Brick-and-Mortar is the foundation of e-commerce.

It is important to acknowledge that shoppers actually find physical stores appealing—especially when we read all the hype about online and digital. Stores provide consumers with a sensory experience that allows them to touch and feel products, immerse in brand experiences, and engage with sales associates who provide tips and reaffirm shopper enthusiasm for their new purchases.

The store plays a crucial role in online purchases. According to a report by AT Kearney, there’s hard-hitting facts that backup the need for real estate:

  • 95 percent of all retail sales are captured by retailers with a brick-and-mortar presence
  • Two-thirds of consumers who purchase online use the store before or after the transaction

In these cases, the store makes a significant contribution to converting the sale, even though the transaction is at some point influenced online. In other words, the source of value creation (brand building, product awareness) is distinct—or decoupled—from the place of value capture. This is particularly important for retailers, as they consider resource allocation decisions across channels to ensure that the true value the physical store creates is accounted for properly.

It’s not physical or digital; it’s physical with digital. 

Multiple channels is good for business. And leveraging technology during the trip keeps the shopper engaged and excited. With a sharp increase of boomers using their devices while shopping, 30% more this year as reported by Nielsen, “personalized retail” is the necessary practice of providing an in-store experience that is tailored to each visitor – and it might be all some brick-and-mortar stores have left.

Personalizing the shopping experience for your customers can increase profit margins, strengthen customer loyalty and level the playing field with mobile and e-commerce.

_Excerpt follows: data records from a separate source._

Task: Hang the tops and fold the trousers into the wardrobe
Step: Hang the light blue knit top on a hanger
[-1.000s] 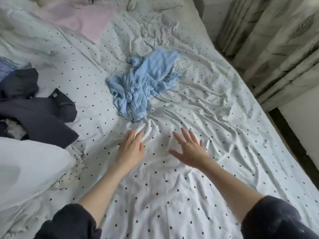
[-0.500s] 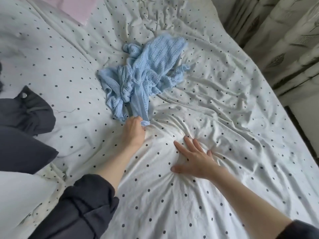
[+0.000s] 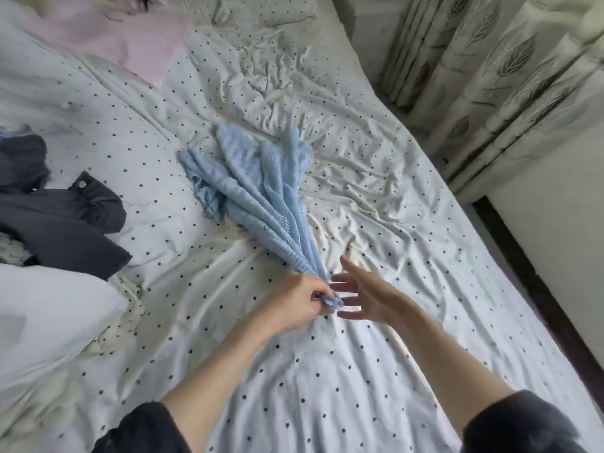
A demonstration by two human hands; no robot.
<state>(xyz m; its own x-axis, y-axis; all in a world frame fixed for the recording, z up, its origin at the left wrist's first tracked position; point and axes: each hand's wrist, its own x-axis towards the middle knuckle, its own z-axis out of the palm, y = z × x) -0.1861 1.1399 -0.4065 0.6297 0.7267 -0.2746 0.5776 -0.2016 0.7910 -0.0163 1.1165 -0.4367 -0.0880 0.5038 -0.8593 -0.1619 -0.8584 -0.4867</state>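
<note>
A light blue knitted top (image 3: pixel 258 188) lies stretched out on the dotted bed sheet (image 3: pixel 376 371), fanned wide at its far end and bunched at its near end. My left hand (image 3: pixel 299 300) grips that bunched near end. Right beside it, my right hand (image 3: pixel 366 297) hovers with spread fingers pointing at the gripped fabric, holding nothing. A dark grey garment (image 3: pixel 62 220) with a metal button lies crumpled at the left of the bed.
A pink cloth (image 3: pixel 130 40) lies at the far left of the bed. A white pillow or duvet (image 3: pixel 42 322) bulges at the near left. Leaf-patterned curtains (image 3: pixel 490 70) hang along the right, with a dark floor strip (image 3: pixel 536 289) beside the bed edge.
My left hand took hold of the blue top's near end and pulled it toward me, stretching it long. My right hand lifted off the sheet and moved next to the left.
</note>
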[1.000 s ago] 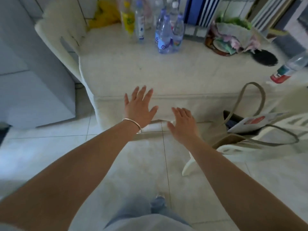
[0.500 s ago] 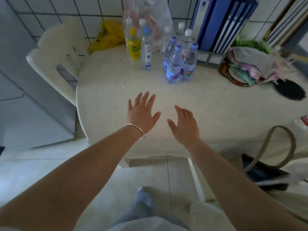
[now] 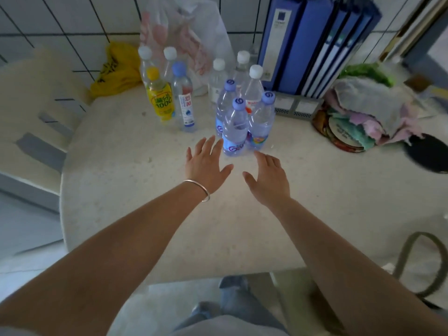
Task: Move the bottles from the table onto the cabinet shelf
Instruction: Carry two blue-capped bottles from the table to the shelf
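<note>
Several plastic bottles stand upright at the back of the pale table point(image 3: 135, 185). Nearest me is a clear water bottle with a purple cap point(image 3: 234, 128), two like it just behind. To the left stand a yellow drink bottle point(image 3: 160, 99) and a slim clear bottle with a blue cap point(image 3: 183, 98); white-capped bottles stand further back. My left hand point(image 3: 206, 163) is spread flat, its fingertips just left of the nearest bottle's base. My right hand point(image 3: 269, 178) is open too, a little short of that bottle on its right. Neither hand holds anything. No cabinet shelf is in view.
Blue binders point(image 3: 312, 42) stand against the tiled wall behind the bottles. A heap of cloths and a round tin point(image 3: 363, 117) lie at the right, a dark round object point(image 3: 429, 154) beyond them. A yellow bag point(image 3: 116, 69) and a white chair point(image 3: 41, 110) are left. A bag strap point(image 3: 417, 263) is lower right.
I have stepped closer to the table. Both open hands have moved forward over the tabletop, from near its front edge to just short of the nearest purple-capped bottle.
</note>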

Consumers select channels based on a broad range of criteria, from physical convenience to brand loyalty to the desire to be entertained or surprised. As a result, how and where consumer value is created and captured depends on the consumer’s preferences. That means retail presence needs to be accessible 24/7, 365, when and where the shopper is.

Brick-and-Mortar is challenged, but it’s not dead. 

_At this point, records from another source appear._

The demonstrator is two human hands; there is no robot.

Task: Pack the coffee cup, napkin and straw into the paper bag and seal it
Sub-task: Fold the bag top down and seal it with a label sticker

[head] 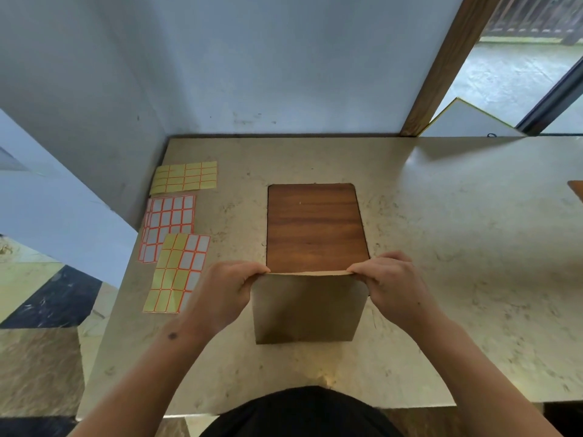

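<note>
From the head view we look down on a pale, marbled counter (441,247) that runs into a corner of grey-blue wall (252,58). The bag (307,307) stands upright near the front edge of the counter, brown, its near face turned toward us and its top edge pressed into a flat, straight line.

We see the left hand (220,291) at the bag's top left corner, fingers curled over the far side and thumb on the near side, its grip clamped on the paper. The right hand (392,285) does the same at the top right corner, its grip also pinched shut on the top edge. Both forearms reach in from the bottom of the frame, bare.

Just behind the bag, a wooden board (315,227) with rounded corners lies flat on the counter; the bag's top edge overlaps its near end in our view.

To the left lie three sticker sheets: a yellow sheet (184,177) farthest back, a white sheet (168,227) with orange borders in the middle, and a mixed sheet (176,272) of yellow and white labels nearest, overlapping the white one and lying just beside the left hand.

We cannot tell what is inside the bag; cup, napkin and straw do not show.
</note>
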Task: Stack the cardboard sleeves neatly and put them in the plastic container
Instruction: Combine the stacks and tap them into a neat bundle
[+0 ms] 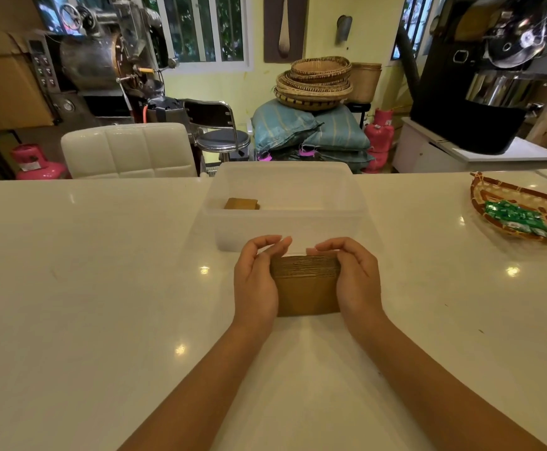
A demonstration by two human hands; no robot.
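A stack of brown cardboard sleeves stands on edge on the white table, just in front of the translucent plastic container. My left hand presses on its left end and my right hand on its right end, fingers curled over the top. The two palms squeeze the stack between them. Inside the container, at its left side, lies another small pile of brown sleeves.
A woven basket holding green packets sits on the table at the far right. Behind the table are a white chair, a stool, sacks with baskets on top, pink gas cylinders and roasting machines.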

Far from it, actually. According to a report last month by Nielsen, 70% of consumers’ purchase decisions are still made at the shelf. But coveted shelf space in stores is tight, especially in grocery—a typical grocery store can have 30,831 items. While SKU growth is outpacing sales growth, competition isn’t heated just because of more items on the shelf; shoppers are going to stores less and less. Trip frequency has decreased, on average, 19 trips per year since 2011.

Although retail has always been a tough industry, the competition has become even tougher over the course of the last decade. Survival depends on a satisfying customer service. Not to mention, as if Amazon.com wasn’t already hard to compete with, customers expect the same level of service that they receive from the leading shopping site… and they’ll go elsewhere if they don’t get it.

The top-6 barriers retail faces to enhance the shopper experience.

If a retailer is not aligned with price, promotion, assortment, and personalization, loyalty quickly fades with consumers.

Consumers not only want all of these things as part of their experience, but expect it. E-commerce offers this, so they don’t understand why physical cannot. A recent Infosys survey reported that 78 percent of consumers are more likely to be a repeat customer if a retailer provides them with targeted, personalized offers. Failing to provide this personalization will have the opposite result. The CMO Council reported that more than half of U.S. and Canadian consumers consider ending their loyalties to retailers who do not give tailored, relevant offers that are top-of-mind.

And they’re willing to pay for it, too, translating into a highly profitable experience for both the shopper and store. According to a RightNow Customer Impact Report, 86 percent of consumers will pay up to 25 percent more for a better customer experience.

Loyalty is just as valuable (if not more) as attracting new customers.

What do Kodak, Blockbuster, and Blackberry all have in common? They all became obsolete or less relevant because they failed to recognize and adapt to fundamental changes in their industries and maintain loyalty.

Business analytics have made it so that consumers expect retailers to know what they want without even telling them. And that’s the key to loyalty. Consumers now know that modern retailers have the capability to meet their growing expectations, and it’s up to them to take advantage of recent online and in-store transactions and other interactions. Consumers aren’t creeped out by retailer ability to collect this information – they encourage it so that you are able to offer them the things they are interested in.